Un puits, des centaines de bénéficiaires

SWISSAID est active depuis plus de 7 ans dans cette région du sud du Tchad, peu touchée par les projets sanitaires de l’Etat. Depuis 2011, le projet a déjà permis de réaliser 110 forages d’eau et de construire 13 latrines dans les écoles et dans un centre de santé. Ce sont ainsi 42'100 villageois qui ont désormais accès à l’eau potable.

En 2018, SWISSAID étend le projet à une nouvelle région : les cantons d’Andoum et Dodinda, dans le Logone Occidental, au sud-ouest du Tchad. Ces derniers ne comptent que 23 pompes à eau pour 43'317 habitants. Cela équivaut à 1 pompe pour 1’883 personnes ; une couverture dérisoire au regard des normes nationales (1 pompe pour 400 habitants). Ainsi, 12 puits supplémentaires sont creusés dans les villages sélectionnés avec pour but d’amener de l’eau potable à 13'500 villageois.

Au-delà de la consommation domestique

Construire un puits ne fait pas tout. La gestion des budgets, la maintenance, l’assainissement et l’introduction de normes d’hygiène de base accompagnent chaque construction. Ainsi, pour chaque puits, un Comité villageois d’eau est créé pour assurer la pérennité des installations. Ce comité est en charge de la gestion et de la récolte de la taxe mensuelle sur l’eau auprès des ménages, qui est utilisée pour l’entretien et les réparations du puits. Des artisans réparateurs cantonaux sont également équipés et formés afin d’assurer la maintenance des points d’eau.

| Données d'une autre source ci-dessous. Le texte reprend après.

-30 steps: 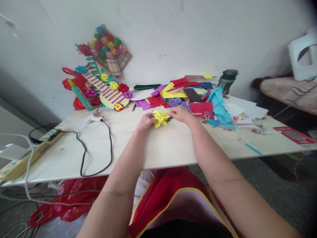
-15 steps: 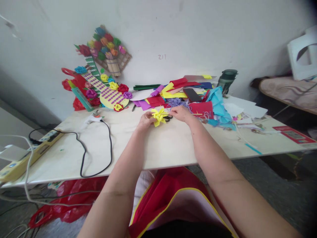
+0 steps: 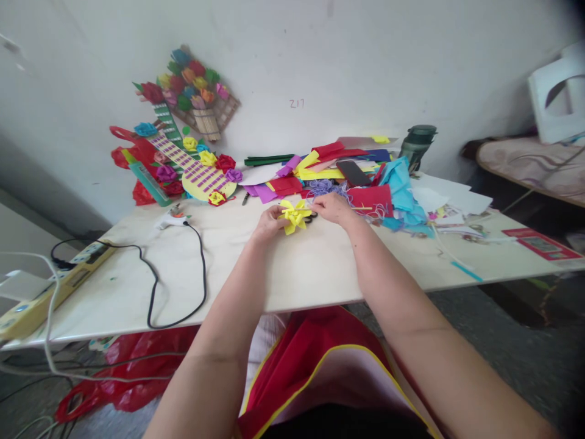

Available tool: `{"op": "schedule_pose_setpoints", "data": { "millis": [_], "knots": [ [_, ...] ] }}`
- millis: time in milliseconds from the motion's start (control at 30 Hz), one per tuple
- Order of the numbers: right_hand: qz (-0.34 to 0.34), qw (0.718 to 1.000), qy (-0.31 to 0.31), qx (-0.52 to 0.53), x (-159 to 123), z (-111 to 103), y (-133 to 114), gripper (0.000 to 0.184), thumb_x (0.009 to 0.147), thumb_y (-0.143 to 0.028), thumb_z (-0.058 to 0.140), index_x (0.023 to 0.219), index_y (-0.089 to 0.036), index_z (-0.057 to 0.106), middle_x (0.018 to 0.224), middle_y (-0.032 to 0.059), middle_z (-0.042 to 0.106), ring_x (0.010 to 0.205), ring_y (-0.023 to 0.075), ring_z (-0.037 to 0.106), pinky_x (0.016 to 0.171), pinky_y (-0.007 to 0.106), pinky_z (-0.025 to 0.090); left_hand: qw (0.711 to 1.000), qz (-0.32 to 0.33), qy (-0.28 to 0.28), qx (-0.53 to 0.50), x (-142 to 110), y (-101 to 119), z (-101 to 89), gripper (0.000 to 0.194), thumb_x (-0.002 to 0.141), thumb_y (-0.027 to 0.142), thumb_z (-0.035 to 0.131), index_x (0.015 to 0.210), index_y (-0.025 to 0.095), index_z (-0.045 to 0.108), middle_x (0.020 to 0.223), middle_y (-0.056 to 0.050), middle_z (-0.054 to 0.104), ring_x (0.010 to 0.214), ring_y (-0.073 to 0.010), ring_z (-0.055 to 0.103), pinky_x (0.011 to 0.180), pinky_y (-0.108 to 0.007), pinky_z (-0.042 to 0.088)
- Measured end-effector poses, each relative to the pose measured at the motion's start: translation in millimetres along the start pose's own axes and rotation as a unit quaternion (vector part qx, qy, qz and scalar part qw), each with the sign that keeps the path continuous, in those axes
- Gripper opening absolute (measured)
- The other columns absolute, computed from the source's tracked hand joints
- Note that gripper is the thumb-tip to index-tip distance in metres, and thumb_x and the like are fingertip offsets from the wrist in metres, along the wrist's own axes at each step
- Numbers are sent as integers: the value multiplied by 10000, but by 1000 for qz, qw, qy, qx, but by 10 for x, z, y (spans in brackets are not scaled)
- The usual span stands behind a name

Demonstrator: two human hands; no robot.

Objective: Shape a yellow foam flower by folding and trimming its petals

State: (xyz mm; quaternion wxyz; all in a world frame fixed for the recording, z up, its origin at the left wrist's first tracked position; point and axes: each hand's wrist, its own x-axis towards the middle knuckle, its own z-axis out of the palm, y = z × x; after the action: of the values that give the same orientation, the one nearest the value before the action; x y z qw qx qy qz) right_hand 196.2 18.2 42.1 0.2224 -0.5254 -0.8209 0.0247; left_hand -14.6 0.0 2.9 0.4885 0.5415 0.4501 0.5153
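Observation:
My left hand [image 3: 270,223] pinches the left edge of a yellow paper flower [image 3: 295,223], whose pointed petals spread out above the table. My right hand [image 3: 333,208] is closed on a thin pale stick [image 3: 364,208], its end showing to the right of the hand. The stick's other end reaches left to the flower; whether it goes into the flower or lies across it, I cannot tell. Black scissor handles [image 3: 311,217] lie on the table behind the flower, partly hidden. Beside my right hand is a tangle of purple string [image 3: 322,186].
Coloured paper and a phone [image 3: 353,173] lie at the back, with a green bottle [image 3: 417,147] to their right. A paper-flower guitar [image 3: 205,177] leans on the wall. At left are a white glue gun [image 3: 172,219], its looped cord, and a power strip [image 3: 68,285].
The view has shifted very slightly. Both hands stay at the flower and stick, with hardly any visible movement.

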Motion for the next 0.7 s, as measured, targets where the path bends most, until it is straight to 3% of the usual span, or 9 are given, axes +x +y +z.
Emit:
{"op": "schedule_pose_setpoints", "data": {
  "millis": [367, 700],
  "knots": [
    [-10, 1000, -27, -11, 0, 13, -83, 314, 857, -363, 489, 806, -187, 744, 795, 44, 701, 727, 160, 536, 607, 267, 264, 1000, 2, -20, -4, -7, -1, 30, 407, 457, 141, 742, 845, 150, 621, 762, -7, 686, 681, -147, 640, 620, -255, 514],
    [-10, 999, -25, 38, 32, 82, -49, 301, 839, -356, 514, 779, -176, 747, 732, 35, 681, 686, 151, 531, 610, 261, 285, 1000, -2, -21, -7, -6, -3, 44, 419, 450, 141, 749, 848, 148, 619, 759, -7, 691, 684, -152, 645, 627, -263, 520]
  ]
}}
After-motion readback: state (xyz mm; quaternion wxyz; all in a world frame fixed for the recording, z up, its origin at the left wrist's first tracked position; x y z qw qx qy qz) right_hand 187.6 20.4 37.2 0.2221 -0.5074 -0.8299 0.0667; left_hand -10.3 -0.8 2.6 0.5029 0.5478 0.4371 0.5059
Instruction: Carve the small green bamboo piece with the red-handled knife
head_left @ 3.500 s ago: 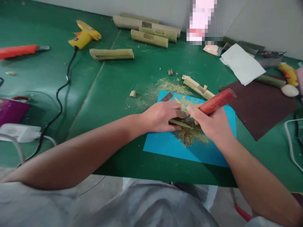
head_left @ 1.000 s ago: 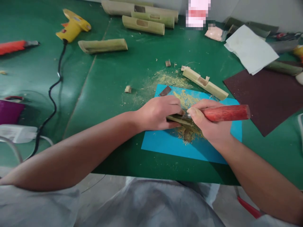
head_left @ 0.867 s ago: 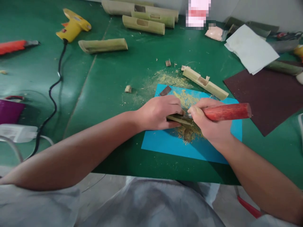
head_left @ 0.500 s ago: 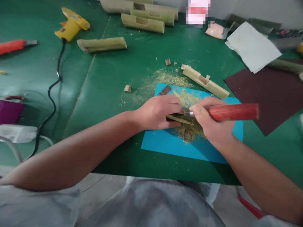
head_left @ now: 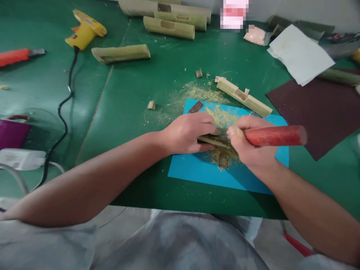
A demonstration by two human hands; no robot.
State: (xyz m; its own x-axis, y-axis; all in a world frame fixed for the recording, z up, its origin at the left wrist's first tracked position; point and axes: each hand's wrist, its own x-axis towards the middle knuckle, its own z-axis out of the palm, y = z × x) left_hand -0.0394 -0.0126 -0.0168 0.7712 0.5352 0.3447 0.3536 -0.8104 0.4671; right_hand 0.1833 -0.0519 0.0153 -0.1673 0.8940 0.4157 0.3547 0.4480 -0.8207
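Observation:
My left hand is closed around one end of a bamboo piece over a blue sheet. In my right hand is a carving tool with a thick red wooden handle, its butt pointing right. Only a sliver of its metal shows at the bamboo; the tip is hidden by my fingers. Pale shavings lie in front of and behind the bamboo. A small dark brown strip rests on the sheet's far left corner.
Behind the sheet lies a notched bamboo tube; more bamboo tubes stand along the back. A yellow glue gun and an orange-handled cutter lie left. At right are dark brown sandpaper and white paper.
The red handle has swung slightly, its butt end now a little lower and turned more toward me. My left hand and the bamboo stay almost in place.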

Des formations sur les principales règles d’hygiène et d’assainissement dans les ménages et les écoles accompagnent aussi la construction d’un puits ou de latrines. Des gestes simples, comme se laver les mains, empêchent le développement de nombreuses maladies comme les diarrhées, le choléra etc. « Ce puits a apporté la santé à notre village », rapporte l’une des bénéficiaires du projet. « Bon nombre des maladies qui nous dérangeaient auparavant n'existent plus. On peut s'occuper d'autres choses maintenant. » Les jeunes filles peuvent en effet aller à l’école et leurs mères travailler aux champs. De quoi offrir de nouvelles perspectives aux communautés.